Hartwig Medical Foundation Description of Methods

This page describes the methods used to generate the data serviced to researchers through data requests (DRs). The samples in the Hartwig database are collected via three clinical studies: CPCT-02, DRUP-01 and WIDE. Patients in these studies have given explicit consent for whole genome sequencing and data sharing for cancer research purposes.

These studies deliver clinical data to Hartwig to accompany the whole genome analysis. The clinical data is curated and standardized by Hartwig as part of the data ingestion algorithms found in our Patient DB.

CPCT-02
DRUP-01
WIDE
DNA Sequencing workflow
Bioinformatics workflow
RNA Sequencing workflow

CPCT-02

Patients with advanced cancer not curable by local treatment options and being candidates for any type of systemic treatment and any line of treatment were included as part of the Center for Personalized Cancer Treatment (CPCT-02) clinical study, which was approved by the medical ethical committee (METC) of the University Medical Center Utrecht.

A total of 44 academic, teaching and general hospitals across the Netherlands participated in this study and collected material and clinical data by standardized protocols.

Core needle biopsies were sampled from the metastatic lesion, or when considered not feasible or not safe, from the primary tumor site when still in situ. One to four biopsies were collected (average of 2.1 per patient) and frozen in liquid nitrogen directly after sampling. In parallel, a tube of blood was collected in CellSave or Streck tubes, which was shipped by room temperature to the central sequencing facility at the Hartwig Medical Foundation. Left-over material (biopsy, DNA) after sample processing was stored in a biobank at the University Medical Center Utrecht.

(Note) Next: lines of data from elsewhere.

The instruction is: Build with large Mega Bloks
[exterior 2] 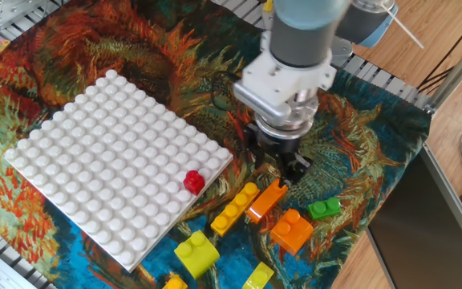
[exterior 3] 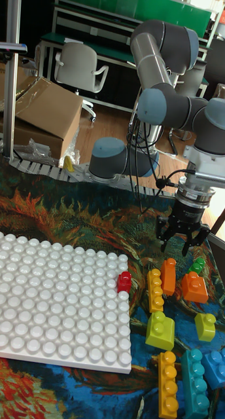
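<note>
Hiding orange brick's (exterior 2: 266, 200) end: fingers (exterior 2: 297, 167).

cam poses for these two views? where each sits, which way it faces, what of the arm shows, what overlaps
Fixed view: high, angled down onto the white baseplate and patterned cloth; shows only the wrist and open gripper above the orange bar.
Tall fixed view: lower, at the table's edge, facing across it toward chairs and a cardboard box; shows the arm's joints down to the gripper.
Shared: baseplate, red block on its edge, yellow bar, gripper.
</note>
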Available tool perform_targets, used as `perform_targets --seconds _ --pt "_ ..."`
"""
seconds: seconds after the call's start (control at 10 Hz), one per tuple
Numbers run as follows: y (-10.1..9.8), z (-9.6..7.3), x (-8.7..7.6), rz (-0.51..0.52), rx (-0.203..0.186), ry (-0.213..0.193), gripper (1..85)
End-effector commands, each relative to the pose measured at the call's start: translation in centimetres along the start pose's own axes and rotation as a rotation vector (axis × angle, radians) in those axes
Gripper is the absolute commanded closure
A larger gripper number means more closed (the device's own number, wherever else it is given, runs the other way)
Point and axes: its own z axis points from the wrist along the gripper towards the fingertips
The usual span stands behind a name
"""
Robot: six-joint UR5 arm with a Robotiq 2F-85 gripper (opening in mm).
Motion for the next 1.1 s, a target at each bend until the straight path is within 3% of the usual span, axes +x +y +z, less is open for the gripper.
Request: perform_targets --seconds 0.0,0.1,0.2,0.4,0.5,0.7,0.8,1.0 --pt "-0.9 -0.6 -0.4 -0.011 0.000 0.000 29.7" --pt "-1.7 -0.6 -0.6 0.015 0.030 -0.007 29.7" --pt "-0.3 -0.6 -0.4 0.053 -0.021 0.002 29.7" --pt "1.6 -0.5 0.9 0.073 -0.016 -0.005 31.3" --pt "2.4 -0.4 2.1 0.074 -0.013 -0.032 31.7" --pt "2.3 -0.7 2.8 0.053 -0.022 -0.054 31.3" --pt "1.1 -0.6 1.7 0.008 0.000 -0.067 31.0" --pt "1.3 -0.6 2.1 -0.031 -0.005 -0.050 30.0"
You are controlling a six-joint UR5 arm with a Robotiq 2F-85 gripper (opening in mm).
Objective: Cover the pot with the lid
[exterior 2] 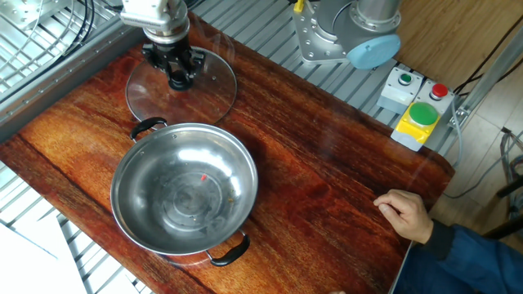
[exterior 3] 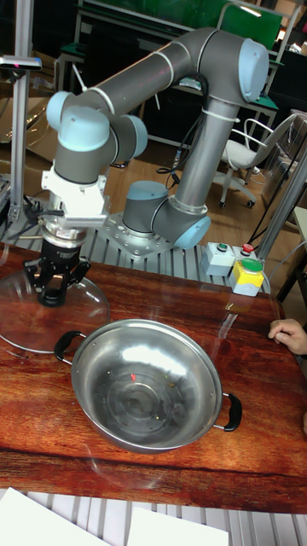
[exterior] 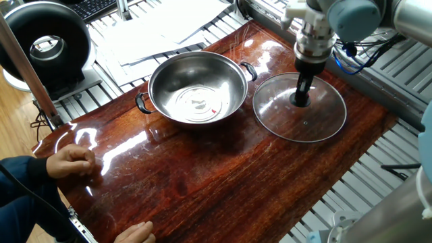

CPCT-02 can be found using ClinicalTrials.gov Identifier NCT01855477.

CPCT-02 clinical data collection

CPCT clinical data is collected in an electronic Case Record Form by local datamanagers at the 44 different hospitals, and supervised by central datamanagement. The current data extract has not been formally cleaned by CPCT. They are in the process of checking for any inconsistencies in the data and working with the hospitals to resolve these issues. Therefore, there may be inaccuracies in the data that are not resolved yet. Please carefully consider this when interpreting the data.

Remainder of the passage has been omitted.